The actual error is that you forgot to set prev attribute of the old head. It should point to the new head.
void List::addNode(int num)
{
Node *newNode = new Node;
newNode->number = num;
newNode->next = m_listHead;
if(m_listHead) m_listHead->prev = newNode;
m_listHead = newNode;
++m_listSize;
}
Similarly, you have got another error in deleteNode(). It doesn't work when deleting last item from list.
void List::deleteNode(Node* current)
{
m_listSize--;
if(current == m_listHead) m_listHead = current->next;
if(current->prev) current->prev->next = current->next;
if(current->next) current->next->prev = current->prev;
}
Now you can fix your so-called insertNode:
void List::insertNode(Node* current)
{
int value = current->number;
deleteNode(current);
addNode(value);
}
Please note that I wrote everything here without compiling and testing in C++ compiler. Maybe there are some bugs, but still I hope it helps you at least a little bit.

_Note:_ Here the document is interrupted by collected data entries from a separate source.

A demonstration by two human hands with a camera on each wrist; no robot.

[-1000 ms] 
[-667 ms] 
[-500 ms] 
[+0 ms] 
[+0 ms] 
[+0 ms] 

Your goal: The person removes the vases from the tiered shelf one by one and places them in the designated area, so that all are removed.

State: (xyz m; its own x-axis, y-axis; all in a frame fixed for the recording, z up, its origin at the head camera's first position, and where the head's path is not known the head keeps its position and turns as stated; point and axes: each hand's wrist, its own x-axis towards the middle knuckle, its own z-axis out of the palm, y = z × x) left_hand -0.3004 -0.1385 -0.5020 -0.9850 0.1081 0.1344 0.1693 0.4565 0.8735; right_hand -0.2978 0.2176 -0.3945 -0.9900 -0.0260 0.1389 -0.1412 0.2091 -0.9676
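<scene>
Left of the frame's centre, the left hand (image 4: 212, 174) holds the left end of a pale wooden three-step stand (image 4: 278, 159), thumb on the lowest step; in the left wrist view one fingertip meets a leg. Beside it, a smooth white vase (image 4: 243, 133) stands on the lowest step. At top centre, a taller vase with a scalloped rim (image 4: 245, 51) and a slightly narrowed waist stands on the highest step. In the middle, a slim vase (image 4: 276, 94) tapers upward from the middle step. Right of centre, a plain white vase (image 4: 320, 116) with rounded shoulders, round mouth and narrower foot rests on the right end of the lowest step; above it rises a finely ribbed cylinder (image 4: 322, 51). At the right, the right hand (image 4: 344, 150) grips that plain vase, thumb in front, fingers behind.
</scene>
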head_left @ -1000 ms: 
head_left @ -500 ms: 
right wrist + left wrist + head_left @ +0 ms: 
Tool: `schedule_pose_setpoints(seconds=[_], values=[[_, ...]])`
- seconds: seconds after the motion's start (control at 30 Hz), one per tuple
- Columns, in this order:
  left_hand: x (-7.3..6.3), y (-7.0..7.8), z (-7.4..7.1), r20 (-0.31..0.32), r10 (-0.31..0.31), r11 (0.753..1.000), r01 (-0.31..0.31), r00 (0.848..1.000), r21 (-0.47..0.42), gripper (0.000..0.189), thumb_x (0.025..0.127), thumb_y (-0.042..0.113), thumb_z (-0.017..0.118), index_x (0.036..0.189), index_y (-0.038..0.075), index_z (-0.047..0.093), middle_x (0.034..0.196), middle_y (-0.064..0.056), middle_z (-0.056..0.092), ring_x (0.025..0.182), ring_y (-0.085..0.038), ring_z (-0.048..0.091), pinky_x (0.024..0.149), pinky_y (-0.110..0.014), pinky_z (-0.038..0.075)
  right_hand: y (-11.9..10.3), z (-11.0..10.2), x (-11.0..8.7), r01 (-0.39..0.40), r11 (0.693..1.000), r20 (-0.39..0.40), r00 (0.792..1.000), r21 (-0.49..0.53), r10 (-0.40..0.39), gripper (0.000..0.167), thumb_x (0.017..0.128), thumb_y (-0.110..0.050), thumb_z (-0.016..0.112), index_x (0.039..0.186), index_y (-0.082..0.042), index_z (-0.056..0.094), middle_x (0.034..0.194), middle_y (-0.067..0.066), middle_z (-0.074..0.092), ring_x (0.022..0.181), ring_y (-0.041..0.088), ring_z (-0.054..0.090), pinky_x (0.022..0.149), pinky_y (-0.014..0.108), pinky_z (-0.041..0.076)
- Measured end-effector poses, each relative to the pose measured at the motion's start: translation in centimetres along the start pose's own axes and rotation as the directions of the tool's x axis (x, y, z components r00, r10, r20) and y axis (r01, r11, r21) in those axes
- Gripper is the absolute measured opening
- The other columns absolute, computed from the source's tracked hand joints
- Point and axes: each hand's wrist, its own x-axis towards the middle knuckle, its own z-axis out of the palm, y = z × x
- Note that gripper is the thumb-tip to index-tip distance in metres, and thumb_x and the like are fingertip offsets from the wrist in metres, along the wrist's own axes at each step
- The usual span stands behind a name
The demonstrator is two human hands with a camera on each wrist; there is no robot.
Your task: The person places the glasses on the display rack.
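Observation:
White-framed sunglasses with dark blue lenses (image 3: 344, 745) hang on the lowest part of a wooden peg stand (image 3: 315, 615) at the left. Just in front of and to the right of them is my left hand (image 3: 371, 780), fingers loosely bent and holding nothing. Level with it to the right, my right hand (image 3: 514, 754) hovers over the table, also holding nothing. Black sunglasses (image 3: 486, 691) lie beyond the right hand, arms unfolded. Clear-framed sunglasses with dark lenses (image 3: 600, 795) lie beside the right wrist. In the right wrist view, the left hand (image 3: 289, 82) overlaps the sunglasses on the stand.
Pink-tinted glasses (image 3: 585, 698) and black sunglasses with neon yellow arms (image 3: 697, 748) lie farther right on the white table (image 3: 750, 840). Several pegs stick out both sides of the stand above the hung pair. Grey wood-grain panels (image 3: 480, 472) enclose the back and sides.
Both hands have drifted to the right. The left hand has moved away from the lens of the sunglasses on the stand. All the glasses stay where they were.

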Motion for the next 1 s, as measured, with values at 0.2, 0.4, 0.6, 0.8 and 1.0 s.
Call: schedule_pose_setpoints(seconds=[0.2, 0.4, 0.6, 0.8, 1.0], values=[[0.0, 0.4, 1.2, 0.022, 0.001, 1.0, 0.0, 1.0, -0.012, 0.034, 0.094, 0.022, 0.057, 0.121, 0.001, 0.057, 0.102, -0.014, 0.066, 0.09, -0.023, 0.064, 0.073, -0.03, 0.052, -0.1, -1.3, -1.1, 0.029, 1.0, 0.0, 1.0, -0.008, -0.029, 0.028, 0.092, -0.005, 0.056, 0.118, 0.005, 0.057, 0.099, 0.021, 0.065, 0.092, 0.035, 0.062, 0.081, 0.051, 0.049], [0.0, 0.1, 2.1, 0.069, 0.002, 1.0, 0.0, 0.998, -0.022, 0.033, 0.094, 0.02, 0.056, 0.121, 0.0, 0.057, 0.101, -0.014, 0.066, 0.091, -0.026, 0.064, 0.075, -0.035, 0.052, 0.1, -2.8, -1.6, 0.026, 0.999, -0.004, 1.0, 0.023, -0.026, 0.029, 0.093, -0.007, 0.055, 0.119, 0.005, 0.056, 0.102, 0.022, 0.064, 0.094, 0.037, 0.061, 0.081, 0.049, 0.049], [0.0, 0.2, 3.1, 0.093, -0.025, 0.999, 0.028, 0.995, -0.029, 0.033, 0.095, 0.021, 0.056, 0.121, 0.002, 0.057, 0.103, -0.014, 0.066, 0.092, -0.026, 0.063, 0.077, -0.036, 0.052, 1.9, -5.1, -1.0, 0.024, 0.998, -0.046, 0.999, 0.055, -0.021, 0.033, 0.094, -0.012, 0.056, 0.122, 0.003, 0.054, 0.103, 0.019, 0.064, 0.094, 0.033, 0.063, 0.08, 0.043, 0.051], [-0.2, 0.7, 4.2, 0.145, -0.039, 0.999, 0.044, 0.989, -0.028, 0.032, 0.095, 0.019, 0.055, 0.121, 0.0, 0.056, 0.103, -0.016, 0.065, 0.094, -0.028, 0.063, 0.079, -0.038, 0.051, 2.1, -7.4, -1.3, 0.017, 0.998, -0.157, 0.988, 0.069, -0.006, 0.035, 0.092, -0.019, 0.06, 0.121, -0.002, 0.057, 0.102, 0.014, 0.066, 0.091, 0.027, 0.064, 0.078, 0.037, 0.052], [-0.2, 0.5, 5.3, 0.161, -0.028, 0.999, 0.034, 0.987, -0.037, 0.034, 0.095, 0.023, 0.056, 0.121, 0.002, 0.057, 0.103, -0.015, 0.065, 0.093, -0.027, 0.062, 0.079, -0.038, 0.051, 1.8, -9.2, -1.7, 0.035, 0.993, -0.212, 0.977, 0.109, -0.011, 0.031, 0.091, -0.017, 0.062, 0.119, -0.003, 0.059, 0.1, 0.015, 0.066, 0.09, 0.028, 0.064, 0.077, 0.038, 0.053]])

In deleteNode, you are not handling the cases where current->next and/or current->prev is null. Also, you are not updating the list head if current happens to be the head.
You should do something like this:
node* next=current->next;
node* prev=current->prev;
if (next!=null) next->prev=prev;
if (prev!=null) prev->next=next;
if (m_listhead==current) m_list_head=next;
(Warning: I have not actually tested the code above - but I think it illustrates my idea well enough)
I am not sure what exactly your InsertNode method does, so I can't offer any help there.

OK.
As #Al Kepp points out, your "add node" is buggy. Look at Al's code and fix that.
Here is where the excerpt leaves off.